What you have to do: Could you print exactly the lines of the listing below, starting at the line that has "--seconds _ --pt" and ending at the line that has "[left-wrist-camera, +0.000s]", and only those lines?

Data block:
◇ ◇ ◇
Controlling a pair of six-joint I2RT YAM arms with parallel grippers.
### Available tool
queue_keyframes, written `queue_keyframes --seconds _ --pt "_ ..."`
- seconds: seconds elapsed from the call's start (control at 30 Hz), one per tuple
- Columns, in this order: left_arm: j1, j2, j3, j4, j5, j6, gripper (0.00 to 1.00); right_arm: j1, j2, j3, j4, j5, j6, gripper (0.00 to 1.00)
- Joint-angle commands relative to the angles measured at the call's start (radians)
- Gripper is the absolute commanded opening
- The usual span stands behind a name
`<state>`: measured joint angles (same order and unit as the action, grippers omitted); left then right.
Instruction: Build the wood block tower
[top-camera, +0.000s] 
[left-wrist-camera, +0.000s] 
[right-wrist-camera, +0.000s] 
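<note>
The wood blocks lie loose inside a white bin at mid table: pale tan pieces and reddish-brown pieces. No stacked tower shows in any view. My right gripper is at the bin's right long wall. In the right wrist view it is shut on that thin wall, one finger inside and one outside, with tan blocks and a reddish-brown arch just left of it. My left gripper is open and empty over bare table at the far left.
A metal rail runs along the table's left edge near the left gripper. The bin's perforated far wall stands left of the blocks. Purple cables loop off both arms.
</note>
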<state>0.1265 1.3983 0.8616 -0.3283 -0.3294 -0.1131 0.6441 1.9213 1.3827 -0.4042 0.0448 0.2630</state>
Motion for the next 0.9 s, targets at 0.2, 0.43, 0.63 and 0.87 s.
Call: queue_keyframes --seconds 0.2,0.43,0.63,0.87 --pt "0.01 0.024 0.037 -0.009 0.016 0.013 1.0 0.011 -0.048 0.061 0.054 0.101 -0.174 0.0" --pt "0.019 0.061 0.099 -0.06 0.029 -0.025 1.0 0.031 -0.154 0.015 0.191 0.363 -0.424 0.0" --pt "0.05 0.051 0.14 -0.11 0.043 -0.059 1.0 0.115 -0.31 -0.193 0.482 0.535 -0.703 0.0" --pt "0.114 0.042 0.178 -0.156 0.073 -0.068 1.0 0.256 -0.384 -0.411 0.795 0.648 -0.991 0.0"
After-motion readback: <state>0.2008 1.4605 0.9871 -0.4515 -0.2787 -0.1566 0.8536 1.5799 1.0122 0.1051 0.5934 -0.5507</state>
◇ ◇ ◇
Written answer:
queue_keyframes, written `queue_keyframes --seconds _ --pt "_ ..."`
- seconds: seconds elapsed from the call's start (control at 30 Hz), one per tuple
- Columns, in this order: left_arm: j1, j2, j3, j4, j5, j6, gripper (0.00 to 1.00); right_arm: j1, j2, j3, j4, j5, j6, gripper (0.00 to 1.00)
- Joint-angle commands relative to the angles measured at the call's start (radians)
- Gripper is the absolute commanded opening
- The usual span stands behind a name
`<state>`: measured joint angles (same order and unit as the action, grippers omitted); left then right.
Instruction: Build the wood block tower
[top-camera, +0.000s] 
[left-wrist-camera, +0.000s] 

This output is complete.